Masako finally landed in India and visited her beloved Taj Mahal. Back in Japan, she also started learning Bharatanatyam from a Japanese teacher to pursue something Indian. But hardly had she imagined then that it is Odissi that would snatch her away from her home for another home in far off India.

"At the University, I once watched a video of Guru Kelucharan Mohapatra performing in Tokyo. And I told myself instantly - this is what I want to do in my life," she recollects.

"At the Indian Embassy in Japan, I was told about Protima Bedi's Nrityagram to learn Odissi. So I wrote her and she asked me to meet her. "You have to be a professional Odissi dancer, else go back home," Bedi told Masako on their first encounter in 1996 at Nrityagram near Bangalore to which the aspiring dancer modestly replied, "I will try to be one". And Bedi retorted, "Do you want to be an Odissi dancer, or will you be an Odissi dancer?"

"I got the message and confessed that I will."

Although she had learnt modern dance and hip-hop in Tokyo, at Nrityagram she was trained in Odissi while experiencing teaching of yoga, Flamenco, contemporary dance, African dance, Chhau and Kalaripayattu in workshops. "All these exposed me to the real world of dance."

Hard work paid off. Masako bagged a scholarship from Nrityagram and was accepted as a residential student two years later. Upon completion of her basic training in Odissi, she left for higher training under versatile gurus like Kelucharan Mohapatra, Ramani Ranjan Jena, Bichitrananda Swain and Naba Kishore Mishra in Bhubaneswar.

Despite mastering the dance style, both in its traditional and experimental aspects, Masako had a trying time in getting a platform to perform in Orissa despite having performed for a stalwart like Louis Banks in Mumbai.

"Unfortunately people had the misconception that we foreigners cannot dance like the natives. So it was difficult to get programmes here that often compelled me to think of returning to my country. But thanks to the foreign dancers' festival organised by the Bhubaneswar Music Circle in 2004 that our talent were noticed and acknowledged finally," said the globe-trotter dancer.

Masako is often criticised by the purists for her experiments. "Yes, I do a lot of fusion and experimentation. My study and understanding of the "tantra" and "yoga" prompted me to add a new dimension to Odissi repertoire. If people don't want to call it Odissi, I am not worried. I want to perform whatever the audience wants. I don't want them to get bored. After all, performing arts is a tradition in continuity. It is not wise to confine it to a particular framework," she argues.

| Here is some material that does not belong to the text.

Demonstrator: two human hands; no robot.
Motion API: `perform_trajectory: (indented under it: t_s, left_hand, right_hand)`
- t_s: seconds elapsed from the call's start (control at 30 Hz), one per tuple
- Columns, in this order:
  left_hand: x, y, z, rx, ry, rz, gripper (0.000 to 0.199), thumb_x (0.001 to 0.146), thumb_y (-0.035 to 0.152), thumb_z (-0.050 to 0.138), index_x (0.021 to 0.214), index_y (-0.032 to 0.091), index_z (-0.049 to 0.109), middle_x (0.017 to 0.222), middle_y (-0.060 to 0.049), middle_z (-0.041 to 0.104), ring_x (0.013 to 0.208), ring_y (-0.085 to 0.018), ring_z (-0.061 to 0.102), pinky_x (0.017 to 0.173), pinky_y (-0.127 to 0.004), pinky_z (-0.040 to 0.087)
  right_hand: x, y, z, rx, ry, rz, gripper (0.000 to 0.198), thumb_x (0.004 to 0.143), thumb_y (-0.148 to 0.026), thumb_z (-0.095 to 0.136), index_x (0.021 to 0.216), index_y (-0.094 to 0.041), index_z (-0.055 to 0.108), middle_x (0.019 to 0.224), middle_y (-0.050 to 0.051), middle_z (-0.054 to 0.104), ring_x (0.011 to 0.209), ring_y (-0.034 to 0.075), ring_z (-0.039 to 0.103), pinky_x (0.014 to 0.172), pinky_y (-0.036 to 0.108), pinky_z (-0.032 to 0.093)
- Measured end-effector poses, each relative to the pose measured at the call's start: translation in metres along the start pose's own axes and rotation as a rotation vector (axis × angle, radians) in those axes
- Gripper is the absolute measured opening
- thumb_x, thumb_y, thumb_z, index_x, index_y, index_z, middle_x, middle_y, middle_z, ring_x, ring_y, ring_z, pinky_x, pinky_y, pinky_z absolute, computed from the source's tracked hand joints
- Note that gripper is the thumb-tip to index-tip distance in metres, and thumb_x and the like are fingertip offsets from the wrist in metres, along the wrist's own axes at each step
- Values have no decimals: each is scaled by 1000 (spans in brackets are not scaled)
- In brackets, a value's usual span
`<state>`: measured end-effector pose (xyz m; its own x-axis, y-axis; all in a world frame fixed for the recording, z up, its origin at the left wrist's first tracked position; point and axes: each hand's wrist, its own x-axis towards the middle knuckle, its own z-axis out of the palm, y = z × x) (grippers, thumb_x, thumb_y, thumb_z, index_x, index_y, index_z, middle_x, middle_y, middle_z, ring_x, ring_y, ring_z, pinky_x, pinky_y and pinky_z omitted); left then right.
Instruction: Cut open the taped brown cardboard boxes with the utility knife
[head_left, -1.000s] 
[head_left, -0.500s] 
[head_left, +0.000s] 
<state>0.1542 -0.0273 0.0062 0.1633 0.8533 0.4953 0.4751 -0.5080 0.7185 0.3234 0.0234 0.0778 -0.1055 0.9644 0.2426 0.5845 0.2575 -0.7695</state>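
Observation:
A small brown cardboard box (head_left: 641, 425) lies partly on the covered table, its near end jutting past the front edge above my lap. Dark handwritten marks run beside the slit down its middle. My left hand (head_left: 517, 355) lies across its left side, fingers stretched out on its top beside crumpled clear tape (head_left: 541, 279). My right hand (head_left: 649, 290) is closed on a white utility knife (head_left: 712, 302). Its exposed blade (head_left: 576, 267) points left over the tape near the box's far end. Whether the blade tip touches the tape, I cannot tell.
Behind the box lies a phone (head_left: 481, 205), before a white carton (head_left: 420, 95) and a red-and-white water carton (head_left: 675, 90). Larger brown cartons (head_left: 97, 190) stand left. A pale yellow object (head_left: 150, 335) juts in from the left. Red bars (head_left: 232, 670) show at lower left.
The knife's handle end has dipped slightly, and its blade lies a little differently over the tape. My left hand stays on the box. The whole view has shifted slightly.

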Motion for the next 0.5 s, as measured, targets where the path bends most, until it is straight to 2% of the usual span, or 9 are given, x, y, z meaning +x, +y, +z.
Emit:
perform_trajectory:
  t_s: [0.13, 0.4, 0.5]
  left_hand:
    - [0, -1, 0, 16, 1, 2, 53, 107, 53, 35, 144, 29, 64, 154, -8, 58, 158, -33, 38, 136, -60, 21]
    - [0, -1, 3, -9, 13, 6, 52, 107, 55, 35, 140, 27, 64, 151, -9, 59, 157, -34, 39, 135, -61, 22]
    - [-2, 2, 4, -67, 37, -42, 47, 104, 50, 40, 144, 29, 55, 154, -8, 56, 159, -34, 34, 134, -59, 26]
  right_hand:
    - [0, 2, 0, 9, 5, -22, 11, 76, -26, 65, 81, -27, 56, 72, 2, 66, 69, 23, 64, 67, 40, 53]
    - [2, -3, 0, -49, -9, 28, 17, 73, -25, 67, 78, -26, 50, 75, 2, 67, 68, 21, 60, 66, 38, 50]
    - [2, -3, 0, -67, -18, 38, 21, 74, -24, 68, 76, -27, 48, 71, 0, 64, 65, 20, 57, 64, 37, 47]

"Once I was warned by an Odissi dance exponent that certain movements are prohibited in the "Natyashastra" - lifting the feet above the waist for instance - little knowing the fact that in Bharatanatyam legs are lifted not just above the waist but even higher," pointed out Masako whose house in Bhubaneswar has been a favourite place of stay for several aspiring dancers coming from abroad to learn Odissi in Orissa.

What about her marriage and future? "Don't you know that I am in love? Will think of marriage later. I am in love with the Taj Mahal, Odissi and India at large," she jokes and confides "what really matters to me is dance and not marriage".